Il est vivement recommandé de conserver tous les documents relatifs à votre activité de location meublée pendant au moins 6 ans, afin de pouvoir justifier votre situation en cas de contrôle ou de litige.

Jurisprudence récente sur la CFE des loueurs en meublé

La jurisprudence concernant la CFE des loueurs en meublé évolue régulièrement, apportant des précisions sur l'interprétation des textes de loi.

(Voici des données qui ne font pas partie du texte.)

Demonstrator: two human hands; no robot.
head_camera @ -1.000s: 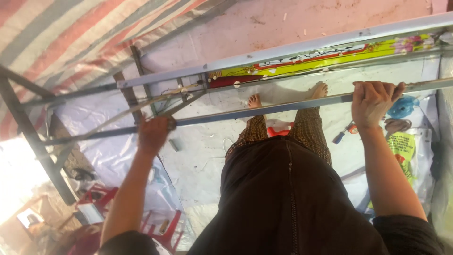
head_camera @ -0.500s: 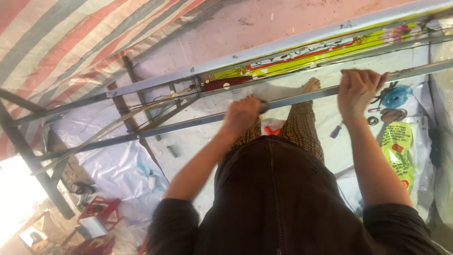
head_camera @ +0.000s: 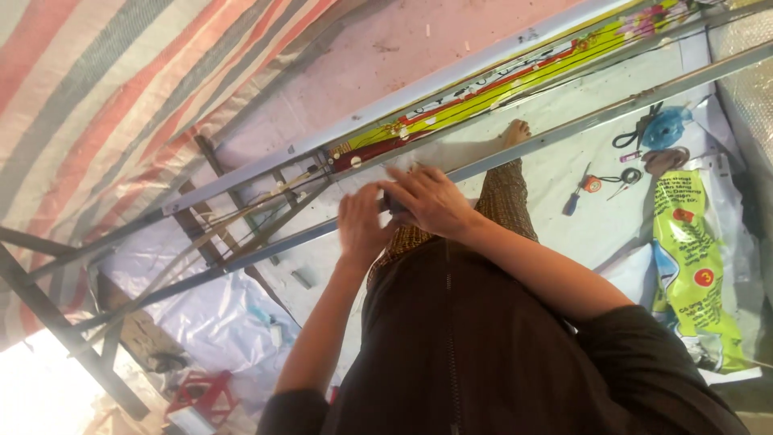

Voici quelques décisions récentes qui peuvent impacter les loueurs en meublé :

  • Arrêt du Conseil d'État du 24 avril 2019 : Il a été jugé que la location meublée exercée à titre habituel constitue une activité professionnelle au sens de la CFE, même si elle ne génère pas de bénéfices.
  • Décision de la Cour administrative d'appel de Nantes du 18 octobre 2021 : Elle a confirmé que les loueurs en meublé exerçant leur activité dans le cadre d'une SCI sont redevables de la CFE, même s'ils ne sont pas inscrits au registre du commerce et des sociétés.

Ces décisions soulignent l'importance pour les loueurs en meublé de bien comprendre leur situation au regard de la CFE, indépendamment de leur statut juridique ou de la rentabilité de leur activité.

En conclusion, bien que la CFE puisse représenter une charge significative pour les loueurs en meublé, une bonne compréhension des règles d'assujettissement, des possibilités d'exonération et des voies de recours permet d'optimiser sa situation fiscale. Il est recommandé de se tenir informé des évolutions législatives et jurisprudentielles, et de ne pas hésiter à consulter un expert-comptable ou un avocat fiscaliste en cas de doute ou de litige avec l'administration fiscale.